[PROBLEM]
Find and copy every line in the records that includes the string "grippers".

(Excerpts from a dataset)
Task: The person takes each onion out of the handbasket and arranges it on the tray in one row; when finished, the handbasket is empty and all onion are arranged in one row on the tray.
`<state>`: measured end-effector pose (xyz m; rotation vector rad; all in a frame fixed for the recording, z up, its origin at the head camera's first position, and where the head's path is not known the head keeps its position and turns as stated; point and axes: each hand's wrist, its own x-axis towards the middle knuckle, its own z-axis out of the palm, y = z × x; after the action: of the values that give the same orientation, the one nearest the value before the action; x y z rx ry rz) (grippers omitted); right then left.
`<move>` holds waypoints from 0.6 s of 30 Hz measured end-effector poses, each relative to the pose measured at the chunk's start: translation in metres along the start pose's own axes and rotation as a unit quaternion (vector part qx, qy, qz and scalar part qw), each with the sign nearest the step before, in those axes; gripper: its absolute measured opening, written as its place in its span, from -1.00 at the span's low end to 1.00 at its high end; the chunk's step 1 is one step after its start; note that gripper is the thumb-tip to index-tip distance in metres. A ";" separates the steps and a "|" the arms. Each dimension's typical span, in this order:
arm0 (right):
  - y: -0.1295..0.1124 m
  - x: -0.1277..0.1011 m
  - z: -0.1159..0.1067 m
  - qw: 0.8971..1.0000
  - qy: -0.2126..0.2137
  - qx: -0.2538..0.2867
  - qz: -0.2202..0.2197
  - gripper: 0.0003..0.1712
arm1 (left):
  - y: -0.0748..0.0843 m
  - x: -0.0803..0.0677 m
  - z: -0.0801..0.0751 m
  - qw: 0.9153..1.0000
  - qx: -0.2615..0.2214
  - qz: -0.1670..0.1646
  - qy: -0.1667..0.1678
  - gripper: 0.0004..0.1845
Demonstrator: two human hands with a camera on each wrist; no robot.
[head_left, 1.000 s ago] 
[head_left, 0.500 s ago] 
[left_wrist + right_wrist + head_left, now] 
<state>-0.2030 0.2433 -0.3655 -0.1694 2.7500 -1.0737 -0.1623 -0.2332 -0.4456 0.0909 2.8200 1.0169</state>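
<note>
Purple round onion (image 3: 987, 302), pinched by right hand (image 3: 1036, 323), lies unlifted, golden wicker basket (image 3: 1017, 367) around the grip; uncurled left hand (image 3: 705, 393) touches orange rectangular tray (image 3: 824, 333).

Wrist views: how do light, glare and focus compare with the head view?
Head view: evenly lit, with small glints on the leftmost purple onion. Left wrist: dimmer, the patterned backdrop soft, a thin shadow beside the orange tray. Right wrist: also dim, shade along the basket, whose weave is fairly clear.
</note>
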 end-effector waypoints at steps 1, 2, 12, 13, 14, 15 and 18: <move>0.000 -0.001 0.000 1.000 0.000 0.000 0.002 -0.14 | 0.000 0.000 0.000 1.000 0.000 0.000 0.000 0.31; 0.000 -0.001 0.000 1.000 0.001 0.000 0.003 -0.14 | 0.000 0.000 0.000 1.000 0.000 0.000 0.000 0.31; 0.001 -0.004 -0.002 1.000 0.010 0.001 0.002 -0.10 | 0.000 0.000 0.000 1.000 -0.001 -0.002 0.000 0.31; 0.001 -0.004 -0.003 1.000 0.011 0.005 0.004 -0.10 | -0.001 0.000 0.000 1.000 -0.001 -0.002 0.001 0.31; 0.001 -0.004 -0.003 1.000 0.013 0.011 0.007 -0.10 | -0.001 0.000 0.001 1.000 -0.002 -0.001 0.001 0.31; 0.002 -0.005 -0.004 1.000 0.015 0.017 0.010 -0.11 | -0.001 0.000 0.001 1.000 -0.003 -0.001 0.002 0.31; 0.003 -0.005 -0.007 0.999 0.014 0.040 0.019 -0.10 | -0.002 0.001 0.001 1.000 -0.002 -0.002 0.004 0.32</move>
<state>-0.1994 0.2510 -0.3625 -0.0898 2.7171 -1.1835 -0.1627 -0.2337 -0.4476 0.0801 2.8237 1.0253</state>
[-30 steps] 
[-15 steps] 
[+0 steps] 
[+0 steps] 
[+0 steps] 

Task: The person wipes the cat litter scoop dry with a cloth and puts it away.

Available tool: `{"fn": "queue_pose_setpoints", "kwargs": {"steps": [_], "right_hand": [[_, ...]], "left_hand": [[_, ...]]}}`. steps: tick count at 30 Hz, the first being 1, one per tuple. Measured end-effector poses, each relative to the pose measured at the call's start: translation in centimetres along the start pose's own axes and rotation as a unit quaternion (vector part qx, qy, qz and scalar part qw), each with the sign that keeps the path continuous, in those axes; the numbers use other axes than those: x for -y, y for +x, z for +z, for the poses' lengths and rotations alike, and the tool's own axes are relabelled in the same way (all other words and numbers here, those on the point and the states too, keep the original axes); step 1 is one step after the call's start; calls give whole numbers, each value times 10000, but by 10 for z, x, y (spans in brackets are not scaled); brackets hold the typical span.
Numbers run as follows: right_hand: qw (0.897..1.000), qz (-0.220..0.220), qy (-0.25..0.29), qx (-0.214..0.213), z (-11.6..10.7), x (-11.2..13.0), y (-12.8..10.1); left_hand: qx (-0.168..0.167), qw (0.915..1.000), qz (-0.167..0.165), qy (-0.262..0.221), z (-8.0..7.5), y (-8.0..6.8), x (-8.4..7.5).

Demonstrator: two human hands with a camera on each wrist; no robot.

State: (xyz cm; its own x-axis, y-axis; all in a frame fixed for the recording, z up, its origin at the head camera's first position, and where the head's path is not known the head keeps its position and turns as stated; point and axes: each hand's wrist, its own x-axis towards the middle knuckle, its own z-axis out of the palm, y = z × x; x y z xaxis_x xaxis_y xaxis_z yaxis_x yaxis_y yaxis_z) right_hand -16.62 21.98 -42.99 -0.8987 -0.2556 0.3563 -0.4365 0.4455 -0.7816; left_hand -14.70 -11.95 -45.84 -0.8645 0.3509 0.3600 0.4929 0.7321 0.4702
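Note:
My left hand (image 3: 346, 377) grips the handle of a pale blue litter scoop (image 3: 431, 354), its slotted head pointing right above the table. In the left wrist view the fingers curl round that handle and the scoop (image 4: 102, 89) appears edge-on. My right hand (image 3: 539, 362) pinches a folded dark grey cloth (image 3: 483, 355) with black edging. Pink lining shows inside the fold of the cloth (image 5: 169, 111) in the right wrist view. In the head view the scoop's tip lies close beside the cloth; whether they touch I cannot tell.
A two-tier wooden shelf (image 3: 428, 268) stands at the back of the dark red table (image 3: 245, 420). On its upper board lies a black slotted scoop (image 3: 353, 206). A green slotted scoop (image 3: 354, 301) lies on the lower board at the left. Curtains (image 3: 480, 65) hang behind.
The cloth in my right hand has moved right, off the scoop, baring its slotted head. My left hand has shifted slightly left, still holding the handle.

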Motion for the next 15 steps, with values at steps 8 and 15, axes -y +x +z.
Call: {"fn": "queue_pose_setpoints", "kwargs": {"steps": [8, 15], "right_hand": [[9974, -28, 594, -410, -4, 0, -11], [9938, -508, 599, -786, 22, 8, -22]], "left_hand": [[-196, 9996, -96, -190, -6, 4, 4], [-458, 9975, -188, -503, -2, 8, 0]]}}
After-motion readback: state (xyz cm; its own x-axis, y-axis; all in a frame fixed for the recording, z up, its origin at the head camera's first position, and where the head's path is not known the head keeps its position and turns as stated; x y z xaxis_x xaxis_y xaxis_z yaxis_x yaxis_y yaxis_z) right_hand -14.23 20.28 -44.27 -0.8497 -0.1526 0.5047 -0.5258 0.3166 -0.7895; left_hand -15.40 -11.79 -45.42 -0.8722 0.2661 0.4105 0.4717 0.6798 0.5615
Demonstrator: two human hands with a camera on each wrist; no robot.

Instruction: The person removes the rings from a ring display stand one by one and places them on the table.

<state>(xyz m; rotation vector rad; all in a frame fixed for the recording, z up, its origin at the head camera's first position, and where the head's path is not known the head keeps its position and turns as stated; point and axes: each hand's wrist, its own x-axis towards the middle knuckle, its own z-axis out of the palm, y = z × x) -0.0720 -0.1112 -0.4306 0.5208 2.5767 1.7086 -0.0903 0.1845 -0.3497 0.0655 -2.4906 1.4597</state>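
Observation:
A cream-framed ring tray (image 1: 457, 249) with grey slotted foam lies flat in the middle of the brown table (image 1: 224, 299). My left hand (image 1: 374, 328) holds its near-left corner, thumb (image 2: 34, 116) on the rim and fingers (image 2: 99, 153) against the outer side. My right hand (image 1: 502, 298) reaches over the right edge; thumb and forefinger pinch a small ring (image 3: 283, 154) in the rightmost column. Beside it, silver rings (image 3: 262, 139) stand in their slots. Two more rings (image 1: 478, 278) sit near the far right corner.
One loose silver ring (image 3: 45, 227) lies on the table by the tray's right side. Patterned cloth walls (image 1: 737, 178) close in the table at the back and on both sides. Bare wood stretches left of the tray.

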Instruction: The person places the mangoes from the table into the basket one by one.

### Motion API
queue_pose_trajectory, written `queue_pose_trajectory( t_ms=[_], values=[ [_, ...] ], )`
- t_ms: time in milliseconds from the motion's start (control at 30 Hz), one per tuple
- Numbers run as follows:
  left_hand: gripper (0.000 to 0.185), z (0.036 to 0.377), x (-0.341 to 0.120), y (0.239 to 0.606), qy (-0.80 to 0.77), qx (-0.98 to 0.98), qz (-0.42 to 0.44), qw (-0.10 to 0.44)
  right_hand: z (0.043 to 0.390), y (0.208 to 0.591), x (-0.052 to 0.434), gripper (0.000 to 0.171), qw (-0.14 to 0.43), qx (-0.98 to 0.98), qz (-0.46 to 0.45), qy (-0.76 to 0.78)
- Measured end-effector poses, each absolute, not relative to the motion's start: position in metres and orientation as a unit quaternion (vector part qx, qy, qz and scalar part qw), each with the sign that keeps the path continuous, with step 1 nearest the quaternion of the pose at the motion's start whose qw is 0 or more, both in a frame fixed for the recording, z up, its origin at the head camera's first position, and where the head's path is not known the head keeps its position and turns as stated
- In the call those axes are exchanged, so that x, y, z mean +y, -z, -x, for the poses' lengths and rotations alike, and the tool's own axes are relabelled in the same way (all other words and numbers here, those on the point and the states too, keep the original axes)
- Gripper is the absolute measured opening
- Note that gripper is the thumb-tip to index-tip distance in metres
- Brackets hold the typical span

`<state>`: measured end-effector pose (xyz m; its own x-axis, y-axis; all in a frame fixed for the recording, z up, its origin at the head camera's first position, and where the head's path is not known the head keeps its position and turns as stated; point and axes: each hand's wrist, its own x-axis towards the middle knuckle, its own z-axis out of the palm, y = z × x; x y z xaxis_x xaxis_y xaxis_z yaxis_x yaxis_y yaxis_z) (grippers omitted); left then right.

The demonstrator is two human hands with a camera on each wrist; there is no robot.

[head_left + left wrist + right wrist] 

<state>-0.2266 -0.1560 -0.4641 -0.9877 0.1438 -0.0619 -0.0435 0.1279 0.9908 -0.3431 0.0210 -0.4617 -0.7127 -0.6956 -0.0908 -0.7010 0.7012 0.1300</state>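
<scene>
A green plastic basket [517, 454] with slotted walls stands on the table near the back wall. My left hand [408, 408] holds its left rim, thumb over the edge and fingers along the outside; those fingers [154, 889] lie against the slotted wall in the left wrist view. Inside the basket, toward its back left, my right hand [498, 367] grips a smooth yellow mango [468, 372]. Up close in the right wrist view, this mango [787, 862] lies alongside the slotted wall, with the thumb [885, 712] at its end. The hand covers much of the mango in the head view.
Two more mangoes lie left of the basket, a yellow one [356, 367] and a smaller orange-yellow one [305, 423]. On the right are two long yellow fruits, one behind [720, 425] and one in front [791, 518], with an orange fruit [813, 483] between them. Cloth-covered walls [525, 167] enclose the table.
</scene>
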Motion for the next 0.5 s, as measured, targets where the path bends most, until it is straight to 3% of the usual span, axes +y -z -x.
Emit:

[SOLVED PROBLEM]
`<state>`: measured end-effector pose (xyz m; rotation vector rad; all in a frame fixed for the recording, z up, its origin at the head camera's first position, and where the head's path is not known the head keeps its position and turns as stated; point and axes: each hand's wrist, its own x-axis towards the middle knuckle, its own z-axis out of the palm, y = z × x; after the action: of the values that give the same orientation, the one nearest the value before the action; x y z rx ry rz) (grippers omitted); right then left.
`<state>`: measured end-effector pose (xyz m; its own x-axis, y-axis; all in a frame fixed for the recording, z up, its origin at the head camera's first position, and where the head's path is not known the head keeps its position and turns as stated; point and axes: each hand's wrist, its own x-axis towards the middle knuckle, its own z-axis out of the palm, y = z × x; x y z xaxis_x xaxis_y xaxis_z yaxis_x yaxis_y yaxis_z) (grippers omitted); left then right.

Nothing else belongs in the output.